REGION — As Congress continues moving forward with charting out financial aid in response to the COVID-19 pandemic, California’s local governments await word from the state on when segments of the economy can begin to reopen.
On April 29, Rep. Mike Levin (D-San Juan Capistrano) hosted San Diego County Supervisor Nathan Fletcher and Dr. Karl Steinberg, a nursing facility and hospice medical director in North County, during his weekly virtual town hall to update the public on where things stand with the pandemic.
“The efforts we have taken have been very successful,” Fletcher said.
If significant changes to daily life were not made at the start of the pandemic, Fletcher said, county officials were looking at models that projected as many as 300,000 residents needing hospital rooms when there was only 4,000 total hospital rooms in the county at the time.
Fletcher said he is encouraged to see flattening trends in the number of cases the county has. He noted that while the daily testing numbers may be rising, the more important number is the number of positive tests as a percentage of the total amount of people tested.
There are just over 3,300 confirmed cases of COVID-19 in San Diego County with 118 deaths.
According to Steinberg, the county will likely see a rise in the number of positive cases due to the rise in tests that are being administered.
“We’re doing great and we really appreciate the fact that people are willing to make this sacrifice,” Steinberg said, referring to the stay-at-home health orders.
Both Fletcher and Steinberg emphasized that they do not want to see a second wave, something that the county officials are taking into consideration going forward.
“We would be throwing away all of the sacrifice that has been made and all of the effort that has been taken if we just went back to normal,” Fletcher said.
In late April, the county gave cities the power to decide if and when to reopen beaches. Since then, North County cities such as Encinitas and Oceanside have reopened their beaches under limited use restrictions while Del Mar, Solana Beaches and Carlsbad aim to reopen next week.
Fletcher said the supervisors are looking into lifting restrictions on boating next.
“We’re trying to move forward slowly and thoughtfully,” Fletcher said.
In regards to reopening businesses and the economy, Fletcher said the county is following a statewide order from Gov. Gavin Newsom.
On April 28, Newsom outlined his phased reopening plan to include four stages. California is currently in the first stage, which is following the stay-at-home and flattening the curve. The second stage involves lifting restrictions on some lower-risk workplaces like retail, manufacturing, offices and childcare centers.
The third stage involves reopening personal care businesses like gyms, spas and salons; sports without live crowds; in-person religious services and movie theaters. This stage is “months away,” according to the governor.
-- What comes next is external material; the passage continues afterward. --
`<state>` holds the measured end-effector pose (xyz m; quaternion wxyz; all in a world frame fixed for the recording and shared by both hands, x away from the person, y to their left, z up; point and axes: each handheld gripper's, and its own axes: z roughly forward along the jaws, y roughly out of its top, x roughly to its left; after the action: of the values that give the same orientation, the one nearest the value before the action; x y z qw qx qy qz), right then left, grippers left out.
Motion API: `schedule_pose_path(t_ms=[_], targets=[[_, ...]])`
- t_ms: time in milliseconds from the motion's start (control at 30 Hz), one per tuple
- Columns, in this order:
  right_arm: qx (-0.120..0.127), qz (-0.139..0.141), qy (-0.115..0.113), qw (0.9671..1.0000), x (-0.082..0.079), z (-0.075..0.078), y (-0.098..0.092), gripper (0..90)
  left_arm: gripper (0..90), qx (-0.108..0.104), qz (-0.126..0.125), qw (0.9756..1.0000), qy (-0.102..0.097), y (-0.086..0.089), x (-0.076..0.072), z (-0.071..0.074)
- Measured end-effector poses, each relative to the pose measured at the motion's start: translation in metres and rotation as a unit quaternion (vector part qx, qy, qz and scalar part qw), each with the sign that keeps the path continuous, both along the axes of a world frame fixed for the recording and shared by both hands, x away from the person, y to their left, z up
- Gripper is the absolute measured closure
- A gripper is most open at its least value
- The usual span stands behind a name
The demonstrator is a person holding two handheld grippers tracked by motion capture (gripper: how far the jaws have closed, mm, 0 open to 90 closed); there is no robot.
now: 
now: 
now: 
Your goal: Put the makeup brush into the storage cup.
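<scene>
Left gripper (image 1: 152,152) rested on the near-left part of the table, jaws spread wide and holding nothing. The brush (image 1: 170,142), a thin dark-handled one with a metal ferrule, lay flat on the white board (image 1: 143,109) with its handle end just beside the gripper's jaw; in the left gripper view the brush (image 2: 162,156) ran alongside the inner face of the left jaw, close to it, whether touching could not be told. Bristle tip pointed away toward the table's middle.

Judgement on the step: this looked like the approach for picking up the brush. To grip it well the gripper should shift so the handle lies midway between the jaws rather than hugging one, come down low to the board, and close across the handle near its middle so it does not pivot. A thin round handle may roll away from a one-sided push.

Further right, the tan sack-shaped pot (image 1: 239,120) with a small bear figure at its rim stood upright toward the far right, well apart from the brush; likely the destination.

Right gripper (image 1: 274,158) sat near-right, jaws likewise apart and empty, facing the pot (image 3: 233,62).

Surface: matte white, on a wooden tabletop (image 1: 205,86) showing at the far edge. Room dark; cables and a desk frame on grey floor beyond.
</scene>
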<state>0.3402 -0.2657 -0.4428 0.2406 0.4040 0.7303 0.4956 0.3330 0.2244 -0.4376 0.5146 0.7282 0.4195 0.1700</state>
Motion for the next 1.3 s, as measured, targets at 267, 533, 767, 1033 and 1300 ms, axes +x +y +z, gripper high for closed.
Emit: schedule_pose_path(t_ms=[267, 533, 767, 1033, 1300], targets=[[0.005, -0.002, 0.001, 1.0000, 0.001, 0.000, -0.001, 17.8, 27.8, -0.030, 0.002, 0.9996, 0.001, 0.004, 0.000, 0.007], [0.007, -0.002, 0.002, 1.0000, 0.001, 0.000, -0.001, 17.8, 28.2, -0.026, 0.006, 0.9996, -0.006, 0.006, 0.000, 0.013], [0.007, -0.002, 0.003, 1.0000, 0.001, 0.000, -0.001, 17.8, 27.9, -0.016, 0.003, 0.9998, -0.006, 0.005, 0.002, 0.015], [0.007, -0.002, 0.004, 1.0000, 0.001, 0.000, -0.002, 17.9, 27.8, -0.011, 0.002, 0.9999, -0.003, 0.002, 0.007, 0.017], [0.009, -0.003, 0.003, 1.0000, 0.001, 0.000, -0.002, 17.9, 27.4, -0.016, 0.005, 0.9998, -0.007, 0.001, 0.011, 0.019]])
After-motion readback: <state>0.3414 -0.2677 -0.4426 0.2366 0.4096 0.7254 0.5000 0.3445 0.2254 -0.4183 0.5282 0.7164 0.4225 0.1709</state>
The fourth stage would be the end of the stay-at-home order and would include reopening convention centers, sports with live crowds and concerts.
Since the beginning of March, four bills addressing the public health and economic crises brought on by the COVID-19 pandemic have been signed into law.
One of those bills was the Coronavirus Aid, Relief and Economic Security (CARES) Act, a $2.2 trillion bill that provided economic assistance to workers, small businesses and state and local governments.
The Paycheck Protection Program (PPP), one of the responses to the pandemic, was originally allocated $349 billion for forgivable loans to small businesses but ran out of funds in less than two weeks. The Small Business Administration, which administers the PPP program, began accepting new applications for an additional $310 billion in forgivable loans to small businesses.
Of that amount, $60 billion has been set aside to be disbursed by small banks and community lenders to make sure smaller businesses are not cut out by larger companies and lenders.
Levin said the federal government is already discussing a “part two” of the CARES Act. The congressman wants to see local and state governments get more assistance to recover from loss of revenues, particularly cities with under 500,000 people like those in North County.
For now, Fletcher asks that San Diego County residents be patient.
“We are asking incredibly difficult things both around staying at home, around not having the normal access that we all love and enjoy to our beaches and parks… it’s having a tremendous impact on the economy, on mental health, on spiritual health and on physical health, but it is being done out of a desire to save lives,” Fletcher said. “It is done out of a desire to protect our way of life, to protect one another, so the sacrifices that have been made have been worth it.”